Com efeito, se a aquisição da disponibilidade econômica é o fato gerador do imposto sobre a renda, e disponibilidade é o diferencial de renda e despesa, à nitidez, se alguém tiver despesas superiores a 20% e for obrigado a pagar imposto de renda sobre essas despesas, estará pagando imposto sobre a renda, sobre uma “não disponibilidade econômica”, o que, a meu ver, é inconstitucional.

Estou convencido que esta parte do projeto do governo poderá ser contestada na Justiça, como também aquela parte em que pretende considerar “factoring” operação financeira. Sendo “factoring” operação mercantil de fomento empresarial, à evidência, não pode ter tratamento de operação financeira, por força dos artigos 109 e 110 do CTN assim redigidos:

“Art. 109 – Os princípios gerais de direito privado utilizam-se para pesquisa da definição, do conteúdo e do alcance de seus institutos, conceitos e formas, mas não para definição dos respectivos efeitos tributários;

Art. 110 – A lei tributária não pode alterar a definição, o conteúdo e o alcance dos institutos, conceitos e formas de direito privado, utilizados, expressa ou implicitamente, pela Constituição Federal, pelas Constituições dos Estados, ou pelas Leis Orgânicas do Distrito Federal ou dos Municípios, para definir ou limitar competências tributárias”.

Cabendo ao legislador tributário apenas definir efeitos, mas não alterar conceitos, normas e institutos de direito privado, a pretendida modificação no perfil de um instituto de direito privado, “factoring”, de mercantil e financeiro fere o CTN, sendo, por decorrência, inconstitucional, visto que o CTN explicita a Constituição Federal.

O mesmo se diga das imunidades, em que as figuras de “suspensão de seu gozo” e da incidência do imposto sobre a renda nas aplicações financeiras das instituições econômicas são de manifesta inconstitucionalidade.

Como se percebe há erros não só econômicos, mas jurídicos no pacote.

Tenho me perguntado, se, à luz da Constituição, segundo a qual os servidores públicos (burocratas e políticos) devem servir ao povo, podem ter eles mais direitos que o povo.
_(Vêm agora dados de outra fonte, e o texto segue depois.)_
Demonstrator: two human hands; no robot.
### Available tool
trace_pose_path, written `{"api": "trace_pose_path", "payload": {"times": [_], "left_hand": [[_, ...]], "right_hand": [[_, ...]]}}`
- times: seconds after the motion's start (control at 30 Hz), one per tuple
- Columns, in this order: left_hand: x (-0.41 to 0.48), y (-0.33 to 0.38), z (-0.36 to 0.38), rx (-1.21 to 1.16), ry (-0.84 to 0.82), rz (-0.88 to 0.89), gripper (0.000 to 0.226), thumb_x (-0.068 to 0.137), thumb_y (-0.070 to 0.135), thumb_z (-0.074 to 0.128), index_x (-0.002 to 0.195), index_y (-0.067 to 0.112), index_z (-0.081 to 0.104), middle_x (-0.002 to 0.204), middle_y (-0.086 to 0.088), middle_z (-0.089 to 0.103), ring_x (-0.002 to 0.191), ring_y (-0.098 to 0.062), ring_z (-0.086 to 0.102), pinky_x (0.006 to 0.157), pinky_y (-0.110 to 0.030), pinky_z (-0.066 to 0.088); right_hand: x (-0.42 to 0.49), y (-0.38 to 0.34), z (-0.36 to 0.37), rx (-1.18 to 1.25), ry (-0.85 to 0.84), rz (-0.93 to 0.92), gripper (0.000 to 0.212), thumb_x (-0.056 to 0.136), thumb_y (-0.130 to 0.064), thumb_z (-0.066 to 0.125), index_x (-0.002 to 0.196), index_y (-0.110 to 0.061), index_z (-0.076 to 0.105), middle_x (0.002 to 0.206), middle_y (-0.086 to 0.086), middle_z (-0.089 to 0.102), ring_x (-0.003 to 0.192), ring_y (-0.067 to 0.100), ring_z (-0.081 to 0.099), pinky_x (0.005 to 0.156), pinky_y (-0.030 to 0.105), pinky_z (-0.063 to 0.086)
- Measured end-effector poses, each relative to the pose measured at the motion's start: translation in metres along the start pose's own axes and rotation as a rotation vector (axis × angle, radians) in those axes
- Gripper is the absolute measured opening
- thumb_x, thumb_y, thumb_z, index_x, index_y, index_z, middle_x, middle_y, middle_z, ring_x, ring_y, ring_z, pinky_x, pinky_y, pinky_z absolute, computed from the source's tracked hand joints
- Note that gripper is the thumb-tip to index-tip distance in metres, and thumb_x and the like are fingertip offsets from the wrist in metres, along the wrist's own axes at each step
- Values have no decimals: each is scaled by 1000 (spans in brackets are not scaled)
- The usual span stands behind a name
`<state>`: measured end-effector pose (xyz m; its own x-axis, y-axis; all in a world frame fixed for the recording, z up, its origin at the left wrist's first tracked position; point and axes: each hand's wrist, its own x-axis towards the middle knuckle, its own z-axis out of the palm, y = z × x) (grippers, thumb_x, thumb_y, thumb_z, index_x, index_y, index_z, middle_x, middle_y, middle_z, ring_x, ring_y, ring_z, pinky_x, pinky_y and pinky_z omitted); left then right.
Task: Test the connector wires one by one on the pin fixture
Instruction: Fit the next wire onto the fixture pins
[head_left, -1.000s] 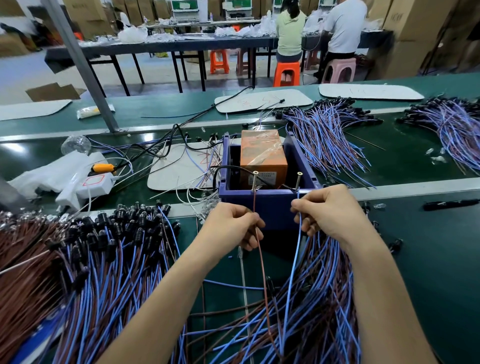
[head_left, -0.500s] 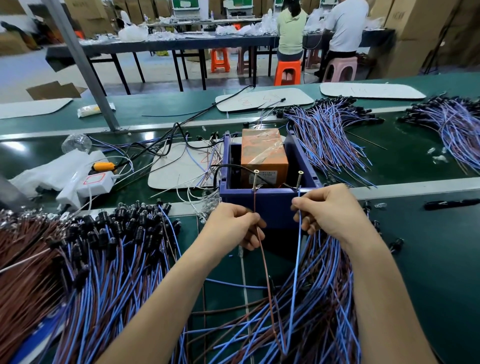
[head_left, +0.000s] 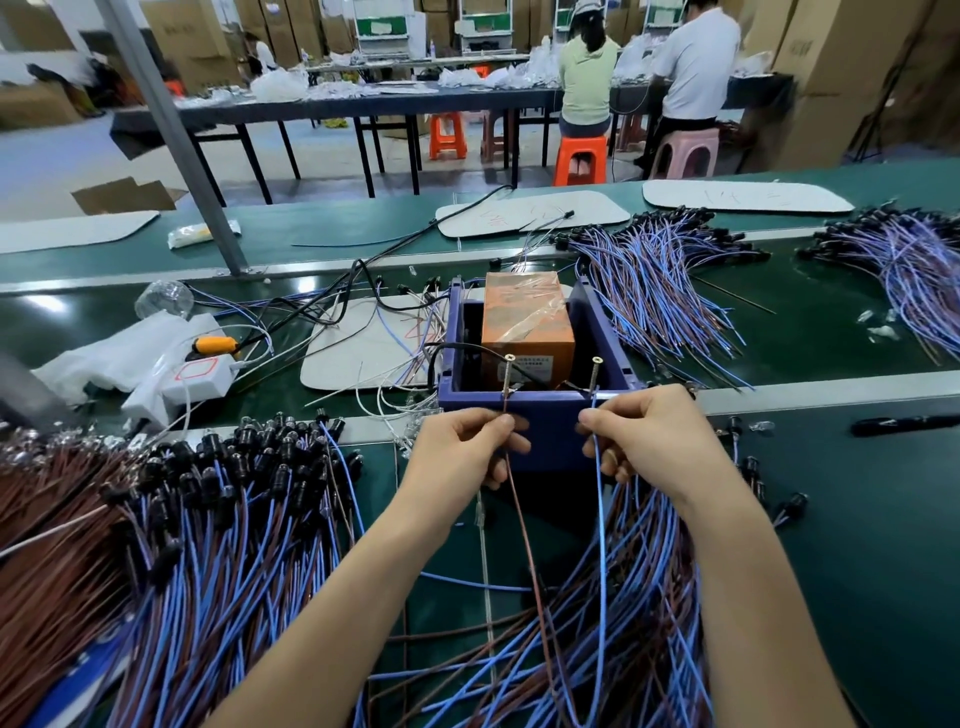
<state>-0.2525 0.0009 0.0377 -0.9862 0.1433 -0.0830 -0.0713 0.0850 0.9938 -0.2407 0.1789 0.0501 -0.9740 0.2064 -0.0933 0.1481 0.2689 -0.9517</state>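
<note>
Pinching a brown wire (head_left: 525, 540), the left hand (head_left: 460, 460) holds its tip at the foot of the left pin (head_left: 507, 375) on the blue box (head_left: 551, 423); the right hand (head_left: 657, 439) pinches a blue wire (head_left: 601, 545) up to the right pin (head_left: 594, 374).

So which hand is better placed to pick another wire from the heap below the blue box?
Probably the right hand: it sits right over that heap, while the left hand is off to its side.
</note>
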Motion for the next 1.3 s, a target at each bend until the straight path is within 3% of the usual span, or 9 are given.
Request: {"api": "trace_pose_path", "payload": {"times": [0.3, 0.47, 0.6, 0.7, 0.9, 1.3], "left_hand": [[-6, 4, 8, 9, 55, 1, 26, 96, 21, 55, 85, 10, 75, 55, 5, 54, 42, -4, 40, 43, -13, 35], [-3, 12, 17, 142, 247, 89, 28, 94, 26, 58, 72, 20, 74, 46, 12, 51, 42, -1, 41, 47, -15, 34], [1, 13, 17, 227, 305, 113, 32, 92, 25, 61, 62, 23, 72, 40, 13, 48, 40, 0, 40, 48, -15, 35], [3, 13, 16, 284, 312, 101, 34, 91, 26, 61, 59, 26, 71, 39, 14, 49, 41, 1, 43, 45, -9, 32], [3, 15, 14, 279, 286, 72, 33, 91, 26, 60, 61, 25, 72, 39, 12, 46, 36, -2, 37, 49, -21, 30], [3, 17, 11, 242, 245, 46, 31, 93, 23, 59, 66, 19, 75, 43, 10, 51, 38, 0, 40, 56, -23, 33]], "right_hand": [[0, 2, -4, -15, -36, -30, 22, 91, -16, 64, 71, -13, 72, 54, 1, 67, 40, 7, 51, 43, 18, 41], [-1, 2, -6, -8, -47, -30, 23, 91, -18, 64, 70, -14, 72, 54, 1, 68, 41, 6, 51, 45, 19, 43], [-1, 1, -7, 7, -65, -21, 22, 91, -18, 64, 71, -15, 72, 53, 0, 67, 40, 5, 51, 44, 18, 42], [-1, 1, -7, 17, -66, -27, 22, 91, -17, 64, 71, -14, 72, 51, 0, 66, 39, 5, 50, 42, 16, 40], [-1, 1, -6, 44, -69, -18, 24, 91, -16, 63, 70, -11, 72, 51, 2, 65, 39, 7, 49, 43, 16, 40], [-1, 2, -8, 37, -73, -49, 21, 90, -15, 65, 71, -13, 73, 51, 1, 65, 39, 6, 48, 42, 15, 40]]}}
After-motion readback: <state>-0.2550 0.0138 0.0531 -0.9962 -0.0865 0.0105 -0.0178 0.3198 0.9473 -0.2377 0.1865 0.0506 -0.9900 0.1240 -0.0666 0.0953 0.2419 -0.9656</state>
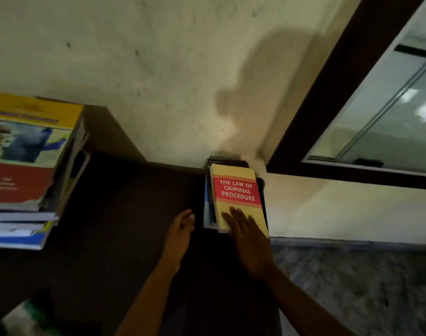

Cada vez me convenço mais que é o povo que deve ter mais direitos que os governantes, razão pela qual num impasse sobrevivencial orçamentário, o princípio maior da cidadania deveria prevalecer sobre o princípio menor dos privilégios dos servidores públicos latu sensu. Deveria o Governo ter coragem e pedir a constitucionalistas e juristas de expressão estudo para lancetar certas auto-garantias que os servidores puseram na Constituição, mas que não podem prevalecer sobre o direito à sobrevivência da sociedade, princípio maior estatuído na Lex Maxima.

Que o novo pacote fira os que são menos úteis e não geram empregos e proteja aqueles que geram empregos neste país.